Forever & Today, Inc.’s co-directors Ingrid Chu and Savannah Gorton curated Knowles’s Beans All Day – a collaboration with her family (Jessica Higgins, Joshua Selman and Clara Selman) – to be presented at their Lower East Side space as part of Performa’s Fluxus Weekend. The two curators spoke to the seminal artist about beans, performance, books, working with family and the Fluxus Movement.

Savannah Gorton: What does Fluxus mean to you, and how has the idea of it shifted over time since the 1960s? How can its particular kind of everyday actions, use of objects, and language in art-making relate to the circumstances that we find ourselves in today’s world?

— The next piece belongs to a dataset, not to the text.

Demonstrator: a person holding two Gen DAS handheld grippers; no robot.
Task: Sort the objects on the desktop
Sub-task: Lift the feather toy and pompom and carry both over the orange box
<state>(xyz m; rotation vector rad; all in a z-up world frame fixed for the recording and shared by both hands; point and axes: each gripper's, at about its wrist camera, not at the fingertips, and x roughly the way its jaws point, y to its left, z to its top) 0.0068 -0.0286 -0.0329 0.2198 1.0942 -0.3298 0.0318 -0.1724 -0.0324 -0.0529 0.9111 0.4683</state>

Alison Knowles: Well to put it very simply, I would say that Fluxus has maintained its visibility and its consciousness, if you will, outside of museums and galleries. As most of my fellow artists have done many street performances and performances in someone’s living room arranged for some guests—I think this is an important thrust for culture to be outside of museums and galleries, as well as in them. I have no objection to that, but I’ve seen that change since the 1960s, so I’d say Fluxus is important because it’s still kind of outside.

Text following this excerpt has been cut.